FITMM: Adaptive Frequency-Aware Multimodal Recommendation via Information-Theoretic Representation Learning
Wei Yang, Rui Zhong, Yiqun Chen, Shixuan Li, Heng Ping, Chi Lu, Peng Jiang
TL;DR
Multimodal recommender systems often fuse heterogeneous signals in the spatial domain, causing misalignment and redundancy. FITMM introduces a frequency-aware information-theoretic framework that decomposes modalities into frequency bands, performs bandwise cross-modal fusion, and applies an information bottleneck and spectral-consistency regularization; theory shows that under an orthogonal transform the Gaussian IB decouples across bands, enabling a separate-then-fuse design with Wiener-like per-band gating ($\mathcal{L}_{IB}=\sum_{k=1}^K \mathcal{L}^{(k)}_{IB}$).

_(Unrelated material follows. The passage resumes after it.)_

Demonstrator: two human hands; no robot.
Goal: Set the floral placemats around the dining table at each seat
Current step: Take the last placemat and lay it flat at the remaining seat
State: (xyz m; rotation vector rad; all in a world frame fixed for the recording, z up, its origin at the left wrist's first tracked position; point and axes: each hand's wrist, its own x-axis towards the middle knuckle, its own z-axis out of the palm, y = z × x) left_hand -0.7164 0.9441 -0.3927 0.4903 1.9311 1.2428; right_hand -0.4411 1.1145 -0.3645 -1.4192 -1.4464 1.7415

The approach uses graph-enhanced, modality-specific representations, per-band interactions, and a global budget to allocate capacity, achieving strong empirical gains on three real-world datasets and particularly improving cold-start recommendations. Ablation and spectral analyses corroborate the importance of frequency decomposition and IB-based regularization for robust, interpretable multimodal personalization.
Abstract
Multimodal recommendation aims to enhance user preference modeling by leveraging rich item content such as images and text. Yet dominant systems fuse modalities in the spatial domain, obscuring the frequency structure of signals and amplifying misalignment and redundancy. We adopt a spectral information-theoretic view and show that, under an orthogonal transform that approximately block-diagonalizes bandwise covariances, the Gaussian Information Bottleneck objective decouples across frequency bands, providing a principled basis for separate-then-fuse paradigm. Building on this foundation, we propose FITMM, a Frequency-aware Information-Theoretic framework for multimodal recommendation. FITMM constructs graph-enhanced item representations, performs modality-wise spectral decomposition to obtain orthogonal bands, and forms lightweight within-band multimodal components. A residual, task-adaptive gate aggregates bands into the final representation. To control redundancy and improve generalization, we regularize training with a frequency-domain IB term that allocates capacity across bands (Wiener-like shrinkage with shut-off of weak bands). We further introduce a cross-modal spectral consistency loss that aligns modalities within each band. The model is jointly optimized with the standard recommendation loss. Extensive experiments on three real-world datasets demonstrate that FITMM consistently and significantly outperforms advanced baselines.